*Action item*
Begin at the line with "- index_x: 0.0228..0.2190" and output every line through the end of the records, exactly as given. Omit pictures.

(Records from a data source)
%%
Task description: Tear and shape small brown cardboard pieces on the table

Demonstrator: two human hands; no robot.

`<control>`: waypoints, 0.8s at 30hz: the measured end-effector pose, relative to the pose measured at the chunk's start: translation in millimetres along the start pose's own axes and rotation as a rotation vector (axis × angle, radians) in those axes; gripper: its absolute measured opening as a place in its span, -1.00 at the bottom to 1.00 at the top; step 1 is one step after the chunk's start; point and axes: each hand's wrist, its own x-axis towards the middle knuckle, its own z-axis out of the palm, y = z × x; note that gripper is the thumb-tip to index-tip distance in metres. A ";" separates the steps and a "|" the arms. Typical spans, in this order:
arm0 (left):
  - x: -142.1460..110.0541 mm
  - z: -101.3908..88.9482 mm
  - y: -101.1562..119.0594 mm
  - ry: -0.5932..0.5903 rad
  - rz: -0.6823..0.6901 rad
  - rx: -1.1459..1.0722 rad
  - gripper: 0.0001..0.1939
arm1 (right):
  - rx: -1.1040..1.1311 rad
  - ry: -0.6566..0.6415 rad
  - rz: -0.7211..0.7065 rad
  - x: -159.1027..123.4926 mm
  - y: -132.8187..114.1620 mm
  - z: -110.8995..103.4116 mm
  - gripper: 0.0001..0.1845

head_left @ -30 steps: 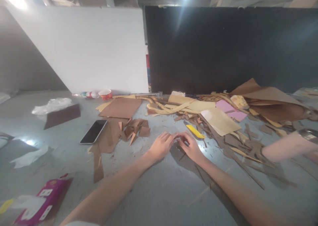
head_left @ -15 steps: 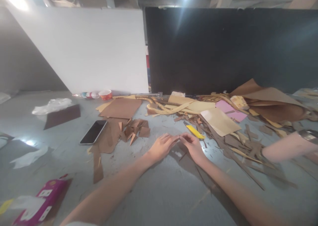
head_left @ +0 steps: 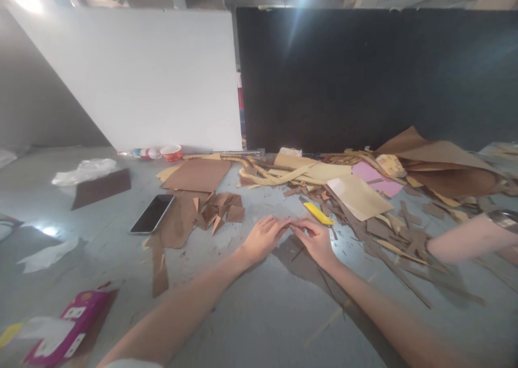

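Note:
Fingertips meet at the middle of the grey table, where my left hand (head_left: 264,237) and my right hand (head_left: 317,242) pinch together. Whatever lies between them is tiny or covered by the fingers; I cannot make it out. Just beyond my right hand lies a yellow utility knife (head_left: 319,213), its tip pointing away to the left. Left of my left hand is a loose pile of small folded brown paper pieces (head_left: 218,210). These rest beside and partly on a larger brown sheet (head_left: 178,230).
A phone (head_left: 152,214) lies at the left, a purple packet (head_left: 67,327) nearer. A pink tumbler (head_left: 465,238) lies at the right among brown scraps (head_left: 404,271). Tan sheets (head_left: 358,198), rope-like strips (head_left: 279,180) and a red bowl (head_left: 171,152) line the back.
My right-hand fingers have shifted slightly left and lower, pressing closer against the left fingertips. The things on the table keep their places.

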 end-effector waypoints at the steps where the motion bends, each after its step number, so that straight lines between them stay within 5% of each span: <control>1: -0.2 0.1 0.1 0.004 -0.001 0.001 -0.69 | -0.016 -0.007 -0.016 -0.1 -0.1 -0.3 -0.83; 12: -4.2 2.5 -2.7 -0.042 0.014 0.008 -0.68 | -0.054 -0.126 0.031 2.2 1.7 -2.0 -0.66; 19: -2.6 3.1 -1.0 -0.014 -0.036 0.018 -0.67 | -0.191 0.094 -0.054 -0.7 -6.6 4.5 -0.76; 24: -4.8 4.3 -2.2 -0.019 -0.034 0.045 -0.66 | -0.217 0.108 -0.086 -5.1 -12.2 9.2 -0.74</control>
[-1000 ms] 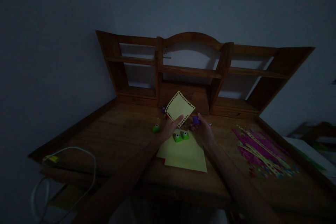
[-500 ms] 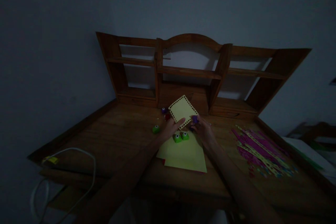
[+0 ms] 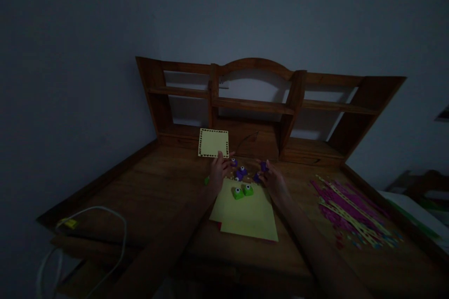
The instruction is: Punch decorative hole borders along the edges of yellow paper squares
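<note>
Left hand (image 3: 217, 172) pinches a card (image 3: 213, 141); right hand (image 3: 276, 184) grips a purple piece (image 3: 264, 166).
The card stands at 12 o'clock from the left hand, held by its lower edge: flat, yellow, with small cut-outs round its border. The purple piece sits at 11 o'clock in the right hand's fingertips. Toward 8 o'clock, two green pieces (image 3: 248, 191) with white eyes rest on smooth yellow sheets (image 3: 249, 219).
</note>
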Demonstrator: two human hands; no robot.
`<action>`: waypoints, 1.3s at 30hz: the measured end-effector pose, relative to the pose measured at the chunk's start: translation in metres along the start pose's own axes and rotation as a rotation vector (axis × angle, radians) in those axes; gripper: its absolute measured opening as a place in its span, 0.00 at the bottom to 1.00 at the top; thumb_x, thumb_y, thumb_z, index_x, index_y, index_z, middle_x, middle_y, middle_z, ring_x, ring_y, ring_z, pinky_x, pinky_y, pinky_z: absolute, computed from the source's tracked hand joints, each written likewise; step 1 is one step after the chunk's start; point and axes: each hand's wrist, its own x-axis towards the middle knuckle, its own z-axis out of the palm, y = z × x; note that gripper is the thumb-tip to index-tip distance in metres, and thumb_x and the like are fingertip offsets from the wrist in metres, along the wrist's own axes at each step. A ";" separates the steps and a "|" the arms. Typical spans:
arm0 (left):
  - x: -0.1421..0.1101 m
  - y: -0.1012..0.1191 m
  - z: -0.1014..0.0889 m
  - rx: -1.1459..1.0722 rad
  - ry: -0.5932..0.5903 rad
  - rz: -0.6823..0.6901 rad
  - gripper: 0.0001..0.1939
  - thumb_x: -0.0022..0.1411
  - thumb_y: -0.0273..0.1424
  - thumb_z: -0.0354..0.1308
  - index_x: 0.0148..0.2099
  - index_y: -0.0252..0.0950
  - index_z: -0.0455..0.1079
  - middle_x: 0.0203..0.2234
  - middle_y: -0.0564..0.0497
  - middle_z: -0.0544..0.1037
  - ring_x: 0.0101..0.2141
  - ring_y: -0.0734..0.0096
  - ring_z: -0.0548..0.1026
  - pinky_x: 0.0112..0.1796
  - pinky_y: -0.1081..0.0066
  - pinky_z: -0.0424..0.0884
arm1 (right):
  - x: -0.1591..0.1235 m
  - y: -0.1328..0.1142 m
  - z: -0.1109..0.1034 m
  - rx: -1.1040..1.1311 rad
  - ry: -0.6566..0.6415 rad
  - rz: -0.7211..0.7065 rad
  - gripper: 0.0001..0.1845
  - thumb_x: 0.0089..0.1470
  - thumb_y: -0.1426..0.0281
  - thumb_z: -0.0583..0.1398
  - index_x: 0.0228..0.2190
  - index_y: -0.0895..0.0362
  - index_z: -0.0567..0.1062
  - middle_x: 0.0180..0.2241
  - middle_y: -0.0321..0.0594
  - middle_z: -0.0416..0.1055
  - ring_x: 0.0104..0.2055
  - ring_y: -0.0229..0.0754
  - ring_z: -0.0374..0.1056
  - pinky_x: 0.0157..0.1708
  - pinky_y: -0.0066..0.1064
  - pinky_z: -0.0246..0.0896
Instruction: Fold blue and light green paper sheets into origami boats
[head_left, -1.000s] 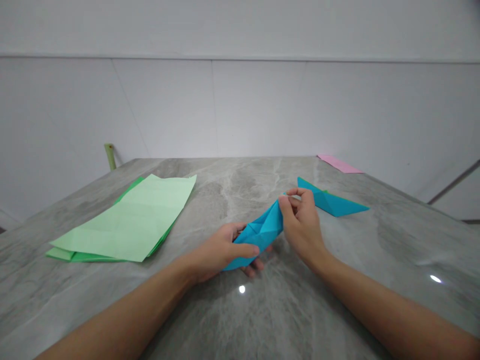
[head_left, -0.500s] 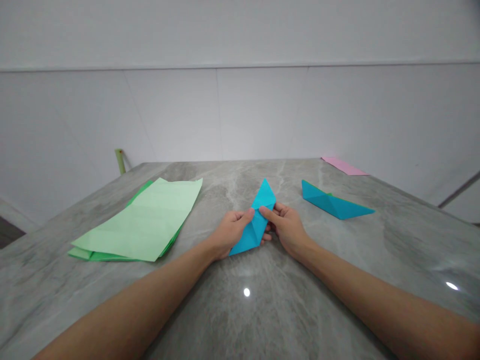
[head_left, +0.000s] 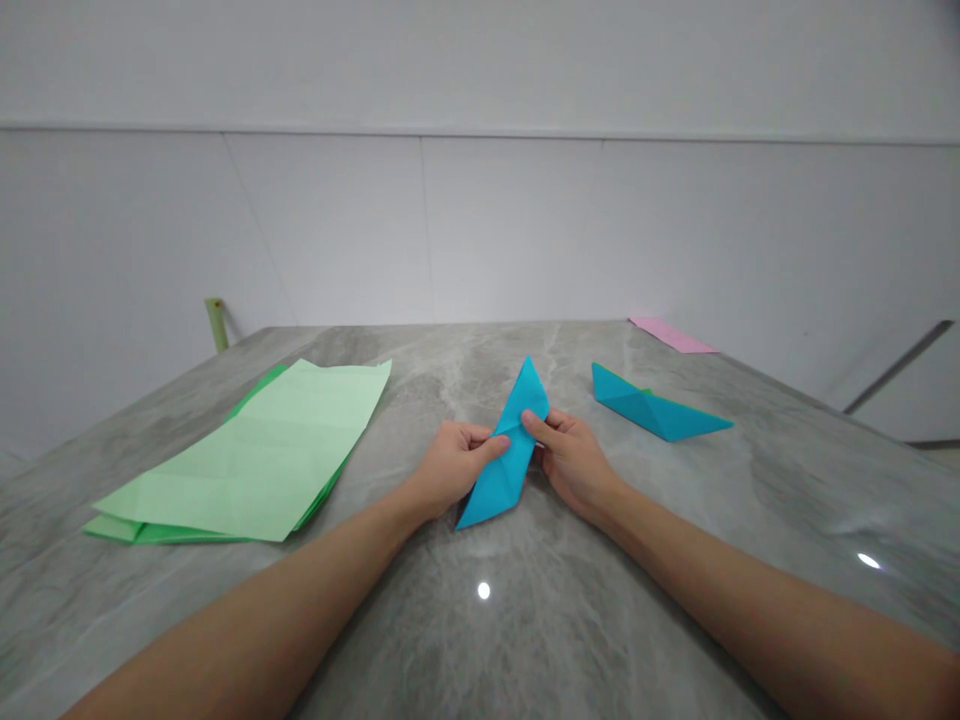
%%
*Response box*
  - index_x: 0.0228..0.2190
  - index_y: -0.0895..0.0362
  - index_z: -0.0567..0.1062
  - middle_x: 0.0180..0.2241
  - middle_y: -0.0321..0.0594
  - middle_z: -0.0416..0.1055
  - ring_x: 0.0104..0.2055
  - ring_y: -0.0229..0.0754
  - ring_z: -0.0374..0.1056
  - pinky_x: 0.0157..0.1708
  - pinky_y: -0.0066..0.1064
  - pinky_z: -0.0246..0.0896
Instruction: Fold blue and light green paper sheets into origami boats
[head_left, -1.000s] 
[head_left, -0.500s] 
[head_left, +0.000s] 

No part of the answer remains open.